A young hustler tries to get drug money by selling a boy to a middle-aged man; his plans are disrupted when the kid dies.
Forty Deuce, based on the off-off-broadway play by Alan Browne, should probably be put in the U.S. National Film Registry for its historical significance in displaying just how damn filthy 42nd Street was in the early 80’s. Graffiti, P*rn theaters, run down apartments, everything we wish NYC could still be. Directed by Paul Morrissey, Warhol Factory member known for discovering The Velvet Underground and making a number of films starring drug addicts and transgendered inexperienced actors, the films holds the gritty grimy atmosphere and unredeemable characters fitting his MO. Most notable is Kevin Bacon stealing the show in this pre-Footloose role.
The movie begins with a pimp finding a naked 12 year old boy in his bed. He then storms out of his apartment and chews out a group of junkies that prostituted the young boy out of his apartment the night prior. Later on through further investigation these dope fiend male prostitutes discover that the 12 year old boy has died from a drug overdose. But they already scheduled him for a session later that evening with an old pervert! And they need the money! What should they do!? Yeah you know, that old story.

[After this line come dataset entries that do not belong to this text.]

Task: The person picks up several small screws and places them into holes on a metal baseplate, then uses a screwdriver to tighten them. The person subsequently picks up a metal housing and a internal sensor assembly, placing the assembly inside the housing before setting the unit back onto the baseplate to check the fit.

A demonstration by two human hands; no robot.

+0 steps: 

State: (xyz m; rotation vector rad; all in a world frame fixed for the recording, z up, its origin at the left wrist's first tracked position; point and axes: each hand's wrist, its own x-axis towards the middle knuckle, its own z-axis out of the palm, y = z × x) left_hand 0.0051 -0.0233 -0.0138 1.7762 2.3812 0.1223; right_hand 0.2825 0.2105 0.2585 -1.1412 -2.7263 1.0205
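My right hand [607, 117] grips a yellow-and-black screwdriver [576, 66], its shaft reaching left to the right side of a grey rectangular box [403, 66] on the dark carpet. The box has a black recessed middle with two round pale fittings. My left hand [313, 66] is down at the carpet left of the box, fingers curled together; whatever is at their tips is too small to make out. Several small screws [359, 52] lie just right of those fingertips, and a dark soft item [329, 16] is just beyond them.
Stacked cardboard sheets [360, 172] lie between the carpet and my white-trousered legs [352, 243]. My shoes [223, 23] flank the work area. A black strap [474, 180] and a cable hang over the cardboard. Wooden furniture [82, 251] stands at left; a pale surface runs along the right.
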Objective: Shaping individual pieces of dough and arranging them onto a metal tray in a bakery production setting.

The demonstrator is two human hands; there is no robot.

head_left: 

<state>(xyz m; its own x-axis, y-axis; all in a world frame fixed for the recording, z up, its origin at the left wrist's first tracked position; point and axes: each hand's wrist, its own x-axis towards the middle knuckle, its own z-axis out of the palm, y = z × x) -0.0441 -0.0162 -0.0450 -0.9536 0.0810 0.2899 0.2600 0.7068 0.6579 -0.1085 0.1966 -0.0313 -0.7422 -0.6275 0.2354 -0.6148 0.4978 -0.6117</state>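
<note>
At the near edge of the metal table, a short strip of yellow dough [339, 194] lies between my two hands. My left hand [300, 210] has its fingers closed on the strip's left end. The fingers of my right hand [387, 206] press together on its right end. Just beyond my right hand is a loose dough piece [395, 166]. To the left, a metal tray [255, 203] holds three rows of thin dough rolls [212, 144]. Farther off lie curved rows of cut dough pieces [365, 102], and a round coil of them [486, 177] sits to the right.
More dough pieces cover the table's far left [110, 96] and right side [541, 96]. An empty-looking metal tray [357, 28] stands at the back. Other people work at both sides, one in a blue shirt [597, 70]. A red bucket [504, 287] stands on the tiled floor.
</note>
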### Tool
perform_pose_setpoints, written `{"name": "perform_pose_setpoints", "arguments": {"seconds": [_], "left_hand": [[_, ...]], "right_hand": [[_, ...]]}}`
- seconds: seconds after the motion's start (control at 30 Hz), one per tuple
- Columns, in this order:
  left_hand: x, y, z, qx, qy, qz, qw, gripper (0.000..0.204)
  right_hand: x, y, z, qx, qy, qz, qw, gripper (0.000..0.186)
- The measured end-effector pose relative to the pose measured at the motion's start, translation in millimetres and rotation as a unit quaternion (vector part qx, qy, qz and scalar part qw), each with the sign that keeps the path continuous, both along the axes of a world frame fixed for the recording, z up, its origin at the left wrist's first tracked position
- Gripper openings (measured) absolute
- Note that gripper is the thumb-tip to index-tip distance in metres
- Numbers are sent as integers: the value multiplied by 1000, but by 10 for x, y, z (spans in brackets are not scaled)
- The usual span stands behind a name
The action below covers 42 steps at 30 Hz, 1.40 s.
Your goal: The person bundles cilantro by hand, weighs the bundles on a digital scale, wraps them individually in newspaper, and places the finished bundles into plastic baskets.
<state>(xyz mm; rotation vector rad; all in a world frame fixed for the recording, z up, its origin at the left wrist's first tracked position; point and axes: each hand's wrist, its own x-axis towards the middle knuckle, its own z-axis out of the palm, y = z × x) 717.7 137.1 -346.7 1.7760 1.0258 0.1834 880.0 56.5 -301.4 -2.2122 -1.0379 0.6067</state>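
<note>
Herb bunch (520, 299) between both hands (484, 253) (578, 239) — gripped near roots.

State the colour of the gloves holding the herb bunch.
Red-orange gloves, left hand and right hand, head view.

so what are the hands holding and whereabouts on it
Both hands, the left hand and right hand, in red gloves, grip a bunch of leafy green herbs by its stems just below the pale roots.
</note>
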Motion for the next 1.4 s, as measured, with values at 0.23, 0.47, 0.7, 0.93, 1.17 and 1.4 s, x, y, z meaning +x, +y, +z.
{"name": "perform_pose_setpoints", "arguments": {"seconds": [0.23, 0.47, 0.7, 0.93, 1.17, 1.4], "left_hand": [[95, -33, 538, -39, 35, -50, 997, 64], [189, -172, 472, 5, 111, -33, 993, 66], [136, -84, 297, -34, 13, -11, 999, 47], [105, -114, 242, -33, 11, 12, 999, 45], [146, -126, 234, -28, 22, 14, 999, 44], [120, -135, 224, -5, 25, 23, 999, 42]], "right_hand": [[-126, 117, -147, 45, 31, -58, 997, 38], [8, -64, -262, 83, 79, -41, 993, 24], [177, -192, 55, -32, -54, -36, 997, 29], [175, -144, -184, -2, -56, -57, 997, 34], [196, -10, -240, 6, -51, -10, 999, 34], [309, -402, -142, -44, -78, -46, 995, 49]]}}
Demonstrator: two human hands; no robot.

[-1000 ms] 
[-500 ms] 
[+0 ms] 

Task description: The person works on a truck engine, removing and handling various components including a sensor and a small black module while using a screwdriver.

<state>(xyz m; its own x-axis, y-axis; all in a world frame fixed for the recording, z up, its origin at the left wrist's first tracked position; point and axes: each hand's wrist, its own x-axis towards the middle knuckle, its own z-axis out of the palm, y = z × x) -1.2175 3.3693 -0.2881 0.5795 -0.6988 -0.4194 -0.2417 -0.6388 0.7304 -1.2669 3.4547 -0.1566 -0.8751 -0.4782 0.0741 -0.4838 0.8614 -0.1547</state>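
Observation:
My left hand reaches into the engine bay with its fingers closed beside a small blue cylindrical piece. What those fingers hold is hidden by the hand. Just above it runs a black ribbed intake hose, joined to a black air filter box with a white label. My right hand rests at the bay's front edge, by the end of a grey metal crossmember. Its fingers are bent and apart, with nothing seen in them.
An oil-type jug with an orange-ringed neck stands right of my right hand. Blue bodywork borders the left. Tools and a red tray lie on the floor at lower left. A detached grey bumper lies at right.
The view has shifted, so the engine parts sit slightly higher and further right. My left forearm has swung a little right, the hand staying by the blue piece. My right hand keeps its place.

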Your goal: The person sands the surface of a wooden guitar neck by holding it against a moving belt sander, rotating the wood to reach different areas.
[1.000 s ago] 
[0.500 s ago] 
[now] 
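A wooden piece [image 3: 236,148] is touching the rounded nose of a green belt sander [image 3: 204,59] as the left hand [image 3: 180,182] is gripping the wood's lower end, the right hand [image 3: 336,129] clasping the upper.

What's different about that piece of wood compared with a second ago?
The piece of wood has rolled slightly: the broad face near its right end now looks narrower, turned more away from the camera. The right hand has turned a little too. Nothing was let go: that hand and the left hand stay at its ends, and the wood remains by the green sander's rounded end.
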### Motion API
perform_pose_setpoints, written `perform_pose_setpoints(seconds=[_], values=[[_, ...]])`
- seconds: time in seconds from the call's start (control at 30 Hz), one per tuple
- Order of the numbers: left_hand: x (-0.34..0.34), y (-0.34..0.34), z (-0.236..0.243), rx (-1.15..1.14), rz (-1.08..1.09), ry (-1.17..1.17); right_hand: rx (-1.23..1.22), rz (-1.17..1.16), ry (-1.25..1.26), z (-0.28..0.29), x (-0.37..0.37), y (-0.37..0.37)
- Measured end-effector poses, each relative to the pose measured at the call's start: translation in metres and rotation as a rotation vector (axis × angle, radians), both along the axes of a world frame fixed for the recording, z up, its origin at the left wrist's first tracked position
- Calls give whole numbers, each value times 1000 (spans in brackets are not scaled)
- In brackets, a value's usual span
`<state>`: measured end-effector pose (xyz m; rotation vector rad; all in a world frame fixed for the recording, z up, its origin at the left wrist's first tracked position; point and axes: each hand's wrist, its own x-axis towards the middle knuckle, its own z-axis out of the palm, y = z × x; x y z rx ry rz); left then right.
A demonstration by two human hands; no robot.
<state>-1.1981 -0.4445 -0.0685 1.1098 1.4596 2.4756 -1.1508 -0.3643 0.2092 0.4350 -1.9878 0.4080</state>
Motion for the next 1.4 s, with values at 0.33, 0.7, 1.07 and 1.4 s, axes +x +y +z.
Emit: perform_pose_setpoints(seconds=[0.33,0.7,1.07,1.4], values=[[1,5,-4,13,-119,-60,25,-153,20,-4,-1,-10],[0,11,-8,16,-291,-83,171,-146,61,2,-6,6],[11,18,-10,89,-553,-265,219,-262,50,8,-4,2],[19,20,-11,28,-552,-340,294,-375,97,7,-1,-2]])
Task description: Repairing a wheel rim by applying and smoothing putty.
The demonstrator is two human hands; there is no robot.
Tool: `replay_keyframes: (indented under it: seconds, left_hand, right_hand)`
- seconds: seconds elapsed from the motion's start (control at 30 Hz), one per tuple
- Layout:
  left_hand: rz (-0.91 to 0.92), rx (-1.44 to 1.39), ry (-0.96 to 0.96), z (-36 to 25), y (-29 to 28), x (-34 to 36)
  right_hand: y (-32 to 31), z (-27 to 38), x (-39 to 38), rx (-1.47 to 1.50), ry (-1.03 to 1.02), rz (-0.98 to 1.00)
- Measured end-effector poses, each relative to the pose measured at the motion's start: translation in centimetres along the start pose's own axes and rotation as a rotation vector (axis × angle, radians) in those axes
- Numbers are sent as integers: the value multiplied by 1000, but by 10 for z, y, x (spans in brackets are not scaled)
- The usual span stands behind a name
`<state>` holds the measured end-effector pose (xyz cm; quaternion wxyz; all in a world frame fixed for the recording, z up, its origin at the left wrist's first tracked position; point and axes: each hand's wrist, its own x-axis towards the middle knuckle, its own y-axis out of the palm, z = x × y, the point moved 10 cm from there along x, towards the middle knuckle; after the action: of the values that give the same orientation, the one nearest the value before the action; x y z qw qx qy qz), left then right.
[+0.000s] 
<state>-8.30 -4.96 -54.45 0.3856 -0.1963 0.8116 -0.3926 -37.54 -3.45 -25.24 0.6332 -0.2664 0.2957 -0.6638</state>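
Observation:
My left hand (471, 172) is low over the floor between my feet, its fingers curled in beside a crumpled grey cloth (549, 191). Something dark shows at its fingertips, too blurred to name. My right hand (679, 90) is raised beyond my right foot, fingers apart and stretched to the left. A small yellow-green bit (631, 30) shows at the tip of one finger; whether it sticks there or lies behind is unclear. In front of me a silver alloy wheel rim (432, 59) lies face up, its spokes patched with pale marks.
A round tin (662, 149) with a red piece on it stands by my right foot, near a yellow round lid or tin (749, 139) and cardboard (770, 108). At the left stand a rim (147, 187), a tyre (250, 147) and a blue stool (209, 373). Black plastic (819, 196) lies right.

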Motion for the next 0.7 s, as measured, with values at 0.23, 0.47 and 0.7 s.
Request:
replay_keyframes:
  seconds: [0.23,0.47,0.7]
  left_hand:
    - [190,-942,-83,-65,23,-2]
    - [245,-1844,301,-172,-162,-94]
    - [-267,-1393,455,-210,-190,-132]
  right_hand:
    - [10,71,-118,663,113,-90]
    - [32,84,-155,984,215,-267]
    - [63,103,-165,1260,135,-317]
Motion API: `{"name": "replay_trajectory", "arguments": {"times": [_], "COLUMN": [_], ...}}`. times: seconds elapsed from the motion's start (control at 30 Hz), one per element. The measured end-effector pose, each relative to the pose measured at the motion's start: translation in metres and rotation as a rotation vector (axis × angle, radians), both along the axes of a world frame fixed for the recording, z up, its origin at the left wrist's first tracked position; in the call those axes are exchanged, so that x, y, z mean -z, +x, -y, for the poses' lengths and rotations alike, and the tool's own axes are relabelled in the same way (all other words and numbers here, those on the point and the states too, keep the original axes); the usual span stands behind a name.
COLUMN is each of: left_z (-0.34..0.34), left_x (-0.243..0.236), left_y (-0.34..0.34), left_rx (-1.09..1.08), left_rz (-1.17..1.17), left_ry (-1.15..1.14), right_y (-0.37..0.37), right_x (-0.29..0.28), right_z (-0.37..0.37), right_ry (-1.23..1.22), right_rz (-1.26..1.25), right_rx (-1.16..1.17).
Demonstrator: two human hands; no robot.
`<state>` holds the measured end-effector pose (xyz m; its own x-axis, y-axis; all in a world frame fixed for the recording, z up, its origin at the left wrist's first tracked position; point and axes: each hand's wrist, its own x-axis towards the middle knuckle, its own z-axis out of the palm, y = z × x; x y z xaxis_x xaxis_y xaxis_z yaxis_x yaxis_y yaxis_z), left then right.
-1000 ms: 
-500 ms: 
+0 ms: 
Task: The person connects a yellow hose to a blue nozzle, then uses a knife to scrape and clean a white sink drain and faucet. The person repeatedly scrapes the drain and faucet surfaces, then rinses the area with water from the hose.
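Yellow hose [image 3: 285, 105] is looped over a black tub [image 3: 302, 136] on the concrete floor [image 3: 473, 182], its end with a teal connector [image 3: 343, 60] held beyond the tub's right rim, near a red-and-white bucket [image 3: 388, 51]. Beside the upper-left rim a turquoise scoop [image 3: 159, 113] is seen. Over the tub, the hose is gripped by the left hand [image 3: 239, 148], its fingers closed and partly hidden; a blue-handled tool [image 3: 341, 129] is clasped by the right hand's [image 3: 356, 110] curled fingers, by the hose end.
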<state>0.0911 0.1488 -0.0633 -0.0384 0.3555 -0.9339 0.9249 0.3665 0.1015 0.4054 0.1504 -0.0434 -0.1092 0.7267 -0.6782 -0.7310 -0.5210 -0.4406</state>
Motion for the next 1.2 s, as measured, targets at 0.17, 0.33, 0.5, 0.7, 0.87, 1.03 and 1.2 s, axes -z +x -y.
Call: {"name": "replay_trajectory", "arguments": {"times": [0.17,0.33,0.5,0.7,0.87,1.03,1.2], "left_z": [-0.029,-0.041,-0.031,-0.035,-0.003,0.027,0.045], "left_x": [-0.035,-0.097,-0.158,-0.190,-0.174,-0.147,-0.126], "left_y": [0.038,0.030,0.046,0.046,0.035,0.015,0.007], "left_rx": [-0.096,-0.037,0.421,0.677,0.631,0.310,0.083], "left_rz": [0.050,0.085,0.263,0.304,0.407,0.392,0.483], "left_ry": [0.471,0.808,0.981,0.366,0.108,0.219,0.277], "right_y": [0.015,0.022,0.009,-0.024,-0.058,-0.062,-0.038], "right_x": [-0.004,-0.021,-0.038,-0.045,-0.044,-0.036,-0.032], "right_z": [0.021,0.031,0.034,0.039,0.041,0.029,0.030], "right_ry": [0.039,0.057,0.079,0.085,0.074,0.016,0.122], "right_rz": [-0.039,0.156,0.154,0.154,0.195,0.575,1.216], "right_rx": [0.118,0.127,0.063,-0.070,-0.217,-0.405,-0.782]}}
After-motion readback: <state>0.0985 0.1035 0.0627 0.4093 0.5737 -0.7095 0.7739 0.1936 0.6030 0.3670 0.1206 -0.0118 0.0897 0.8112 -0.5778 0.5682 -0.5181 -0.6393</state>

The knucklehead addicts figure they can still lure the man to the facility and get his money. They will explain that the kid is passed out and once the act is in operation they’ll walk in the room, proclaim the boy is dead and blame it on the customer. They go about with this plan, bringing an older but nicer dressed man with somewhat of an intellect into the room (Dude reminded me of William S. Burroughs). They smoke a joint with the guy and convince him the boy is just passed out. Still, the man appears to have cold feet. What follows is a 15 minutes conversation with hustlers trying to convince the guy to take advantage of the boy using very graphic descriptions meant to turn him on. Never seen anything like it. Wrong. So wrong.
This is a dialogue driven movie which is good in some ways, not in others. New York accents, raging fast chit chatter, and street lingo from 30 years ago makes the dialogue a little hard to process at times. It took me about 20 minutes to get use to the style of conversation. Much respect to the great cast of actors for seamlessly pulling this off. The acting is superb and Kevin Bacon as Ricky really stands out. It’s easy to see why he went on to become such a big star. He is such a sleazy scumbag creep, it’s like the role was written specifically for him. This is an actor’s movie and the cast makes it work and they deserve all the credit.
What prevents this film from becoming a cult classic can also be blamed on the dialogue. Most of the scenes go on for way too long, especially the last 20 minutes that take place in the apartment room with the naked dead kid. Conversations drag on and run in circles with no end in sight long after the purpose has gotten across. The dialogue is enriched with one filthy line after another but usually does it to overkill. The shock value of it ends quickly and it comes close to having me call it the dreaded “P” word that rhymes with contentious. Oh yeah, the “N” word and tons of other bigoted babble is all over this flick as well. The dialogue is nowhere as funny or clever as it wants to be. Much like my reviews.
If you’re a fan of Kevin Bacon and insensitive jokes about the sexual abuse of minors, you definitely need to see this film. You will get bored when they ramble on so feel free to nod out like a junkie whenever the feeling falls over you. When the movie ends I suggest you take a shower and keep scrubbing until the skin bleeds.